Em seu discurso de posse, Bolsonaro afirmou que vai “combater a ideologia de gênero” e fazer com que o Brasil fique livre de “amarras ideológicas”. Contraditoriamente, a equipe de Bolsonaro atua em sentido absolutamente contrário, impondo suas ideologias sobre todo o povo, como fez a ministra Damares ao afirmar que “meninos vestem azul e meninas vestem rosa”. Dizem combater ideologias para poderem criar suas próprias amarras ideológicas, que são apresentadas como fatos incontestáveis.
Existem várias formas de definir o conceito de ideologia. Os fundamentalistas, por exemplo, consideram “ideologia” como um conjunto de ideias que são contrárias aos “fatos”, à ordem “natural” das coisas. A conclusão “lógica” é que existiriam leis naturais que fazem com que meninos usem azul e meninas usem rosa.
Mas que lei natural é esta? Por acaso a pele dos meninos queimam quando vestem rosa? É óbvio que não, não existe nenhuma lei biológica, química ou física que determina os comportamentos dos sexos. A obrigação a que meninos usem roupas e brinquedos de determinadas cores e formas, enquanto as meninas usem roupas e brinquedos de outras cores e formas, é apenas uma ideologia. Ou seja, é uma ideia que faz com que os seres humanos se comportem de determinada forma, sem haver nenhuma justificativa racional para isso.
Historicamente, a ideologia de que azul é cor masculina e rosa é cor feminina foi criada no século XX e só se consolidou por volta de 1980. Em 1927, por exemplo, um artigo da revista Time mostrou que três lojas de departamento vendiam produtos rosa para meninos e azul para meninas, enquanto outras três vendiam azul para meninos e rosa para meninas e uma vendia rosa para ambos os sexos.
Afinal, o que é natural?
Natural é, por exemplo, que crianças gostem de doces. Ninguém precisa obrigar as crianças a gostarem de doces, nem proibir que elas gostem de jiló ou de brócolis para que elas gostem de doces. Da mesma forma, se fosse natural que meninos gostem de azul e as meninas, de rosa, não haveria nenhuma razão em obrigar as crianças a vestir-se “conforme” seu gênero, muito menos em constranger, humilhar, ou castigar crianças que usem roupas da cor “errada”.
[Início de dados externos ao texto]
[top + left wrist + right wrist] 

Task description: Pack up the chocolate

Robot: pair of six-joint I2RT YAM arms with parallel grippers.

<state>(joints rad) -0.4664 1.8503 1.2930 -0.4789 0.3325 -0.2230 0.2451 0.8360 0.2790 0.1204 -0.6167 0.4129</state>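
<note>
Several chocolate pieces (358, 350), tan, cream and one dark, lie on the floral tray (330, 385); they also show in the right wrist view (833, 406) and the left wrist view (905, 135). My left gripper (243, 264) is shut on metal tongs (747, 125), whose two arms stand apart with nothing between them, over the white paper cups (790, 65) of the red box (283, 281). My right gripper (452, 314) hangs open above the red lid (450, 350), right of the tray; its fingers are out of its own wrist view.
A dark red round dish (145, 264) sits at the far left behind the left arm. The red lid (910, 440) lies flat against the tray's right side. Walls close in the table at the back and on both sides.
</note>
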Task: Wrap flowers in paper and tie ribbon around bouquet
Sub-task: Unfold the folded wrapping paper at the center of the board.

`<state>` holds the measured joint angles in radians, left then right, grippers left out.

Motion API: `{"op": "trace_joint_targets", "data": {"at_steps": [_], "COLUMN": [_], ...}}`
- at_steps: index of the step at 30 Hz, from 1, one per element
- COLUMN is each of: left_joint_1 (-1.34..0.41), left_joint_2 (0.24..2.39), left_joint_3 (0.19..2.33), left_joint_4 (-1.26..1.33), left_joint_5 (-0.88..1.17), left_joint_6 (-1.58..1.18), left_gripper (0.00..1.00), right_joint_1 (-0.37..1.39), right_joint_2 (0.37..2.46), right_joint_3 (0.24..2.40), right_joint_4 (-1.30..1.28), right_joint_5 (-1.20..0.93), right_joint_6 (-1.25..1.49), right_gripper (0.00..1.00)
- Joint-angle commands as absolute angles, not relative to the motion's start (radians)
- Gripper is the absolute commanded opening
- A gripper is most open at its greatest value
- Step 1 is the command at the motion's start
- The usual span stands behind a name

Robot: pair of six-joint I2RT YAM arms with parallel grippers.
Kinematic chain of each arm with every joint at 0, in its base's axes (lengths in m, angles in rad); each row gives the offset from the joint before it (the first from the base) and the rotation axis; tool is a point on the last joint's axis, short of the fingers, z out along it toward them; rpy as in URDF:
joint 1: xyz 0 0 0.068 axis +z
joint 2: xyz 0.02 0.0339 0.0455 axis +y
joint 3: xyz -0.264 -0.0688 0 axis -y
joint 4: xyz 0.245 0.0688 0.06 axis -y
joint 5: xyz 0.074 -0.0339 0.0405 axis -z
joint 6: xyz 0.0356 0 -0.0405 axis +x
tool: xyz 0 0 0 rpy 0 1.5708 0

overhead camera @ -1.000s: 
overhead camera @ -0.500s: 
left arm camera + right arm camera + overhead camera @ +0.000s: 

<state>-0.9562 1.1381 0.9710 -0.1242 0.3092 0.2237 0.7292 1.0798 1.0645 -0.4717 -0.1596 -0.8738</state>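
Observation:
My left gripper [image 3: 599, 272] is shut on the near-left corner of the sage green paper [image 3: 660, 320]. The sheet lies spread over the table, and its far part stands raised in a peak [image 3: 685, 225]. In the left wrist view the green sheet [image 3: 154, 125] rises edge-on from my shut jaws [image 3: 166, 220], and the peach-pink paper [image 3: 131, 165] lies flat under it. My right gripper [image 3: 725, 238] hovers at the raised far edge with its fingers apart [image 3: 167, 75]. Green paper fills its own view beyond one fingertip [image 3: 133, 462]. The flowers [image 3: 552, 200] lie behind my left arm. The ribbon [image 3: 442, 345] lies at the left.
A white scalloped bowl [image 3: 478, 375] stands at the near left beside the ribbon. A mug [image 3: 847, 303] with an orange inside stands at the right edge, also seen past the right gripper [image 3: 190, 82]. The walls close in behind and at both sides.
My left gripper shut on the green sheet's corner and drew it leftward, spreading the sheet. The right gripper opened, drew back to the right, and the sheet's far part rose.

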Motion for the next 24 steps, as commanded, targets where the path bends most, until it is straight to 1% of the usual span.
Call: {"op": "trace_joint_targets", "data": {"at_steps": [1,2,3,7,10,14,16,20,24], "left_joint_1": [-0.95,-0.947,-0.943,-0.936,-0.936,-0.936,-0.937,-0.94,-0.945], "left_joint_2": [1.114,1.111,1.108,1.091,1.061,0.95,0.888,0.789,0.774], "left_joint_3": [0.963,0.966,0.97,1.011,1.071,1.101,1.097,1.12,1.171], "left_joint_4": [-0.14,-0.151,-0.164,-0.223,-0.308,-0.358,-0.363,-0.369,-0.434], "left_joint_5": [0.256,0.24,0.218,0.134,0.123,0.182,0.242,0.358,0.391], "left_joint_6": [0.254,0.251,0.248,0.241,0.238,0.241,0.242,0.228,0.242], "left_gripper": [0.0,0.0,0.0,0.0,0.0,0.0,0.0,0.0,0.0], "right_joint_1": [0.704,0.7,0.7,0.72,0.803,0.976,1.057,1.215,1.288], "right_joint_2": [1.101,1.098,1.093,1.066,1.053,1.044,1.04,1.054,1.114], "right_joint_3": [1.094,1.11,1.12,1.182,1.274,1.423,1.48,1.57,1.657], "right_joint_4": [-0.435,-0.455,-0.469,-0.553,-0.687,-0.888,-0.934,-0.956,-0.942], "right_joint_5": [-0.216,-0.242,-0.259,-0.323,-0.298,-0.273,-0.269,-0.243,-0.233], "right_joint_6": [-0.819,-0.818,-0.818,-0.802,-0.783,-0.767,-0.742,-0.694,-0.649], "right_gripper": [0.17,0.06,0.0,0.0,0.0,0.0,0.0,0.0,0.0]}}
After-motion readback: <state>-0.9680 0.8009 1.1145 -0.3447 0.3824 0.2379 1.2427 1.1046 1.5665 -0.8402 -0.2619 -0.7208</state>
O natural não é a padronização, mas sim a diversidade. Os seres humanos têm diversas preferências por cor, sabor, cheiro, forma, atividades, música, etc, e nada disso tem a ver com a biologia ou a genitália. Tudo isso é absolutamente natural. Apenas uma ideologia é capaz de criar e separar as pessoas em dois grupos – o dos homens e o das mulheres – e determinar tudo o que cada um desses grupos pode ou não fazer, gostar, sentir, cheirar, amar. E não há nenhuma justificativa racional para isso.
O fato da ministra ter se preocupado em proferir uma frase estúpida como essa demonstra justamente que essa ideologia não é nada natural. Se fosse, os conservadores não estariam preocupados em preservá-la, pois ela se preservaria naturalmente.
Também não há nenhuma lei natural que diga, por exemplo, que meninos e homens não possam lavar louça, lavar e passar roupa ou varrer o chão. Ora, qualquer pessoa que tenha dois braços, duas pernas e alguma inteligência é capaz de desempenhar qualquer dessas tarefas. Alguém é capaz de contestar que os homens, em geral, também têm dois braços, duas pernas e um pouco que inteligência? Tudo isso independe das características sexuais, afinal, não se usa a genitália em nenhuma dessas tarefas. Apenas uma pessoa com deficiência física, mental, intelectual ou alguma restrição motora tem direito de dizer que não é capaz de passar roupa, lavar louça e roupa ou varrer o chão.
O que realmente querem os fundamentalistas?
Os fundamentalistas religiosos, como a ministra Damares e o presidente Bolsonaro, afirmam estarem preocupados em preservar o que é “normal” ou “natural”, mas na verdade querem preservar justamente o que não é natural. Afinal de contas, essa ideologia permite que eles ganhem dinheiro, poder e votos.